Information supplied:
---*---
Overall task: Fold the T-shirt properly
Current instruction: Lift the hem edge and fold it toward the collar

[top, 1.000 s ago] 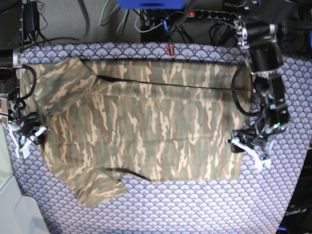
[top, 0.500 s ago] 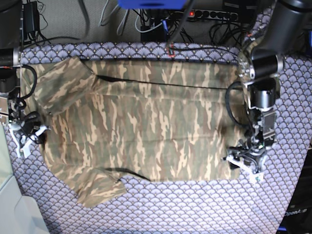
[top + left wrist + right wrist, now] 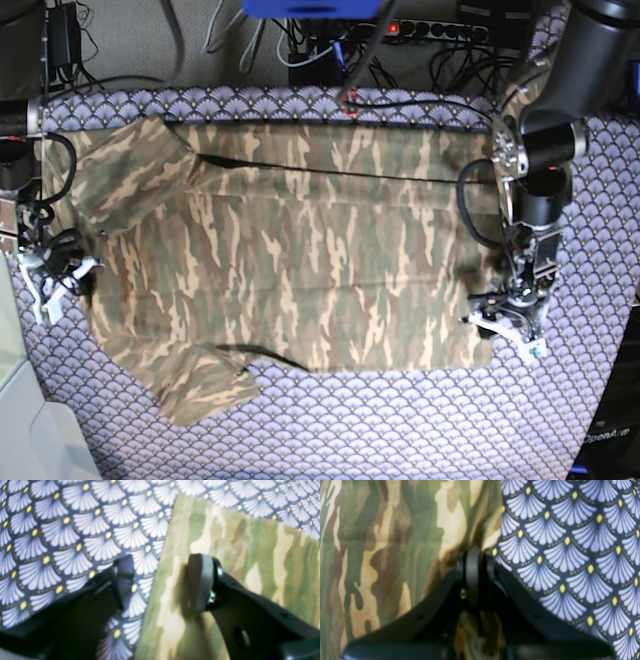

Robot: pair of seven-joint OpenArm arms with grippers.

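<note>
The camouflage T-shirt (image 3: 300,260) lies spread flat on the purple scallop table cloth (image 3: 400,420), with one sleeve at the upper left and one at the lower left. My left gripper (image 3: 505,330) is at the shirt's lower right corner. In the left wrist view it (image 3: 162,580) is open and straddles the shirt's edge (image 3: 237,555), one pad (image 3: 200,582) over the cloth and the other finger (image 3: 123,580) over the table cloth (image 3: 62,530). My right gripper (image 3: 55,275) is at the shirt's left edge. In the right wrist view it (image 3: 472,575) is shut, with the shirt (image 3: 382,542) puckered at its tips.
Cables and a power strip (image 3: 440,30) lie behind the table's far edge. A pale bin (image 3: 20,410) stands off the lower left corner. The table cloth (image 3: 570,542) shows bare around the shirt on all sides.
The left arm swung and its gripper moved down along the shirt's right edge toward the lower right corner. The right arm and the shirt have not moved.
</note>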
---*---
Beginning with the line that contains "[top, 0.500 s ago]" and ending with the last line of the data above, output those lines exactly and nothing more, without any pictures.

Answer box:
[top, 0.500 s ago] 
[top + left wrist + right wrist, now] 

Robot: pair of seven-joint OpenArm arms with grippers.

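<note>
The camouflage T-shirt (image 3: 300,260) lies spread flat on the purple scallop table cloth (image 3: 400,420), with one sleeve at the upper left and one at the lower left. My left gripper (image 3: 505,330) is at the shirt's lower right corner. In the left wrist view it (image 3: 162,580) is open and straddles the shirt's edge (image 3: 237,555), one pad (image 3: 200,582) over the cloth and the other finger (image 3: 123,580) over the table cloth (image 3: 62,530). My right gripper (image 3: 55,275) is at the shirt's left edge. In the right wrist view it (image 3: 472,575) is shut, with the shirt (image 3: 382,542) puckered at its tips.
Cables and a power strip (image 3: 440,30) lie behind the table's far edge. A pale bin (image 3: 20,410) stands off the lower left corner. The table cloth (image 3: 570,542) shows bare around the shirt on all sides.
The left arm swung and its gripper moved down along the shirt's right edge toward the lower right corner. The right arm and the shirt have not moved.
</note>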

This is the complete answer to the exercise.